If Pat Martino’s career had ended with his brain hemorrhage in 1980, when he was in his mid-30s, he would have still secured his place in history through dozens of recordings documenting the jaw-dropping technique that impressed people so much that it almost obscured the extraordinary depth of his authority with soulful blues playing. That he managed to defy the odds and relearn how to play from that point is the stuff of legend, a story that has been widely documented in the world of neuroscientific medicine but is one of the most underrated heroic stories in the jazz canon. Though he is now no longer with us, his second act was also remarkable and I’ll always be grateful for his inspiration and for the fact that he got to enjoy so many additional years of playing and corresponding accolades. With regret for omitting wonderful recordings by Brother Jack McDuff, John Handy, Charles McPherson, Joey DeFranceso, Eric Alexander, and many from Pat’s own discography, here are some of my favorites.
1 ) “Jingle Bells” from Holiday Soul by Don Patterson (1964)
The intersection of grits-n-gravy blues organ and bebop fluency is no better exemplified than by the longstanding relationship between Pat and Philly organist Don Patterson. If you ever wanted to hear people so swinging that they can make “Jingle Bells” into a booty-shaker, look no further.
2 ) “Just Friends” from El Hombre (1967)
This bright, swinging performance from Pat’s first recording as a bandleader is my choice for the definitive instrumental recording of this jazz standard and is one of the best examples ever recorded of fluid melodic lines from a jazz guitarist. Another Philly organist, the underappreciated Trudy Pitts, accompanies beautifully and gets in a nice solo of her own.
3 ) “It’s Too Late” from One, Two, Free by Eric Kloss (1972)
Another Philly-based musician and frequent collaborator, saxophonist Eric Kloss included Pat on a wide variety of recordings. This one incorporates angular, modern harmonies and rhythms into a super-funky rendition of Carole King’s then-contemporary hit.
4 ) “Impressions” from Consciousness (1974)
The burning soloing on this up-tempo performance is definitive 1970s Pat and indeed pretty definitive jazz guitar “shred mode” in general, except more swinging and tasteful than that might imply. The only complaint here is that this performance is so short – I would gladly listen to five times as much.
5 ) “Open Road: Olee/Variations and Song/Open Road” from We’ll Be Together Again (1976)
This whole duo record with keyboardist Gil Goldstein is gorgeous throughout, and this extended composition of Pat’s that opens the album is quite the tour de force, moody, sophisticated and emotionally potent.
6 ) “Bar Wars” from Bar Wars by Willis Jackson (1977)
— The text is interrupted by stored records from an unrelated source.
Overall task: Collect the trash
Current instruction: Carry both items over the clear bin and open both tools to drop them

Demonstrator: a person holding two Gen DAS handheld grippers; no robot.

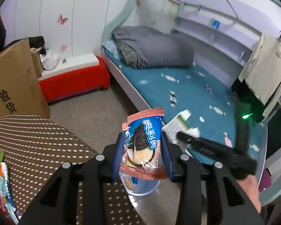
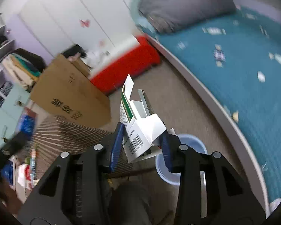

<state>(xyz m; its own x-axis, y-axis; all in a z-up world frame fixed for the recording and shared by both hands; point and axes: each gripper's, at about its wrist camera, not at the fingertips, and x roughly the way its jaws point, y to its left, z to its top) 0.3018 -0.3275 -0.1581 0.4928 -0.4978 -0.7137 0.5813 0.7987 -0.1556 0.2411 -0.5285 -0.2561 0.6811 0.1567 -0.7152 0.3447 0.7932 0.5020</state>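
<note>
Left gripper (image 1: 143, 151) clamped on cookie wrapper (image 1: 143, 142), upright between blue pads, directly above pale blue bin (image 1: 140, 188) on carpet. Right gripper (image 2: 141, 146) clenched on torn white carton (image 2: 138, 125), barcode facing camera; bin (image 2: 178, 161) at 4 o'clock. More wrappers (image 1: 1, 183) on dotted brown stool (image 1: 37, 142), at 9 o'clock of left gripper.

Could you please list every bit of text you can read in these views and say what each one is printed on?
"奥利奥": cookie wrapper, held in the left tongs.
"验货": cardboard box.
Barcode digits: white carton, held in the right tongs; too blurred to read.
Carton's small print: too small.
</note>
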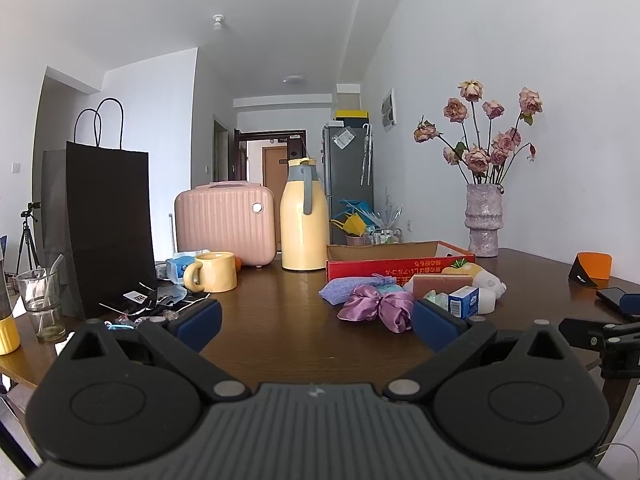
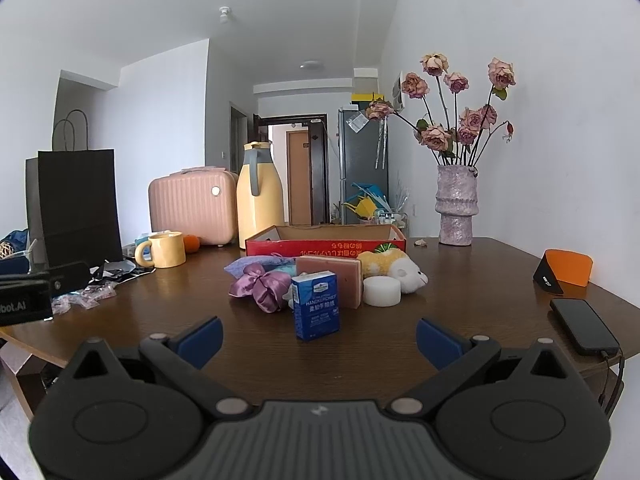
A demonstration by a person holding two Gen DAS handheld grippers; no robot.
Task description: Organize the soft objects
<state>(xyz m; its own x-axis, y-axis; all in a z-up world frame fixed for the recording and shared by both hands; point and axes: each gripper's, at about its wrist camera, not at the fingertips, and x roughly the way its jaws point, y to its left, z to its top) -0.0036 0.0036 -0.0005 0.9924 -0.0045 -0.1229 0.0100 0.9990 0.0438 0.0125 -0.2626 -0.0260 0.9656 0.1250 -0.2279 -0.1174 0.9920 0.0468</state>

Bluesy, gritty saxophonist Willis “Gator” Jackson was the first bandleader to record a then-teenaged Pat Azzara (his given name) – Pat played on four Gator records in the 1960s and then four more collaborative albums in the 1970s once they were on more equal footing stature-wise. This grooving blues from the latter category also features the soulful sounds of organist Charles Earland and drummer Idris Muhammad.
7 ) “Catch” from Interchange (reissued as Mission Accomplished) (1994)
Though not his first “comeback” recording, this whole album is a great representation of his full recovery. This energetic swinger spotlights his important collaboration with pianist Jim Ridl and is buoyed by the pocket of Philly drummer Sherman Ferguson, who played on several of Pat’s early ‘70s recordings.
8 ) “Grover” from Philadelphia Experiment by Philadelphia Experiment (2000)
This eclectic record mostly features the Philly trio of Uri Caine, Christian McBride, and Ahmir “?uestlove” Thompson, but on this tribute to Grover Washington, Jr., they feature Pat as well. His mastery of funk pockets is well-documented (I urge you to check him out playing the R&B classic “Sunny,” one of his signatures) and this is a great example of that.
9 ) “Phineas Trane” from Think Tank (2003)
You might think that hearing Pat play Harold Mabern’s tribute to two of my own most formative influences in a burning quintet featuring Joe Lovano, Gonzalo Rubalcaba, Christian McBride, and Lewis Nash would be something I’d find particularly appealing. And you would be correct.
10 ) “Duke Ellington’s Sound of Love” from Formidable (2017)
I could easily do a top 10 list of just my favorite Pat Martino ballad performances (which, in spite of his propensity to play flashy stuff, is every bit as natural to his sound as that), so I’ll conclude the list with this Charles Mingus chestnut, performed live with Pat sounding authoritative as ever into his mid-70s.